Task prompt »
Leave the pictures aside. Retype exactly the lines from the top of the data below through the one holding "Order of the".

Source data »
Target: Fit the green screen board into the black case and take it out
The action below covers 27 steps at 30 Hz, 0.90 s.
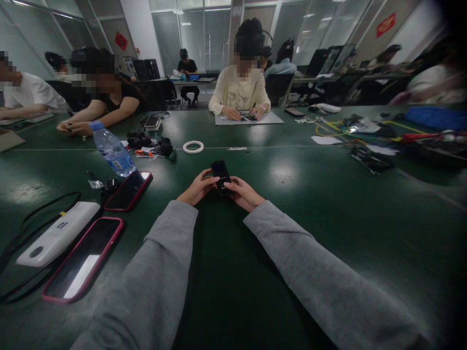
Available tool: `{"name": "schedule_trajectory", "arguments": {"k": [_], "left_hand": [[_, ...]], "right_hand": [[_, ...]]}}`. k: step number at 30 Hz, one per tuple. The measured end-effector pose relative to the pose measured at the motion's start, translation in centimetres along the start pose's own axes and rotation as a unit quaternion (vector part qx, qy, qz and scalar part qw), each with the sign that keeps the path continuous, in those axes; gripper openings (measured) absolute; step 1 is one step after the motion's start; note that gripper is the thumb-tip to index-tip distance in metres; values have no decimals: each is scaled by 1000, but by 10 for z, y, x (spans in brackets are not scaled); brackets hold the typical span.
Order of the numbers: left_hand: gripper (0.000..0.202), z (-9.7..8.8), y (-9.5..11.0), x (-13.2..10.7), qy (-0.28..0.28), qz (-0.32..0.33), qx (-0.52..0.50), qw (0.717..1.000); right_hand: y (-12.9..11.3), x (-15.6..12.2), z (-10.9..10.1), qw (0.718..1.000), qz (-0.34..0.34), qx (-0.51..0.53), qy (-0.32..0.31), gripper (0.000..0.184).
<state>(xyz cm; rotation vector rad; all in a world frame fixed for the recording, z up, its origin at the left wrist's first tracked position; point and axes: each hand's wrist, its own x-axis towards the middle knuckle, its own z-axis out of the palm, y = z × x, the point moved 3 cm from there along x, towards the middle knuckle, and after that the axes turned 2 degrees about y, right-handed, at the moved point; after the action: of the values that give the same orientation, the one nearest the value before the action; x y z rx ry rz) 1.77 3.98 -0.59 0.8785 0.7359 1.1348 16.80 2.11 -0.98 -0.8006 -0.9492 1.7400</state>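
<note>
Between my two hands is a small black handheld device with a dark screen [220, 170], tilted slightly and raised at its far end; it looks like a small phone. My left hand [201, 186] grips its left side, thumb lying on the near left edge. On the other side my right hand [243, 192] holds the lower right edge, its thumb over the front face. Faint light marks show on the screen, too small to read. Fingers behind the device are hidden. Both forearms, in grey sleeves, reach forward over the green table [233, 272].
To the left lie two red-cased phones [128, 191], a white power bank [60, 234] with black cables, and a water bottle [114, 149]. A white ring [193, 147] and black cable bundles [151, 145] lie ahead. Wires and parts [368, 141] clutter the right. A person sits opposite.
</note>
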Motion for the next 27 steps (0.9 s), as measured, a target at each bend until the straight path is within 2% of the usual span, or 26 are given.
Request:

Exercise output »
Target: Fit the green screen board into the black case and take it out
The action below covers 27 steps at 30 Hz, 0.90 s.
Available tool: `{"name": "schedule_trajectory", "arguments": {"k": [_], "left_hand": [[_, ...]], "right_hand": [[_, ...]]}}`. k: step number at 30 Hz, one per tuple. The measured end-effector pose relative to the pose measured at the motion's start, translation in centimetres along the start pose's own axes and rotation as a unit quaternion (vector part qx, qy, qz and scalar part qw), each with the sign that keeps the path continuous, in those axes; gripper openings (measured) absolute; step 1 is one step after the motion's start; note that gripper is the thumb-tip to index-tip distance in metres; values have no decimals: each is scaled by 1000, but by 10 for z, y, x (spans in brackets are not scaled); brackets hold the typical span.
Order of the numbers: left_hand: gripper (0.000..0.202), z (-9.7..8.8), y (-9.5..11.0), x (-13.2..10.7), qy (-0.28..0.28), qz (-0.32..0.33), qx (-0.52..0.50), qw (0.717..1.000); right_hand: y (-12.9..11.3), x (-15.6..12.2), z (-10.9..10.1), qw (0.718..1.000), qz (-0.34..0.34), qx (-0.51..0.53), qy (-0.32..0.31), gripper (0.000..0.184).

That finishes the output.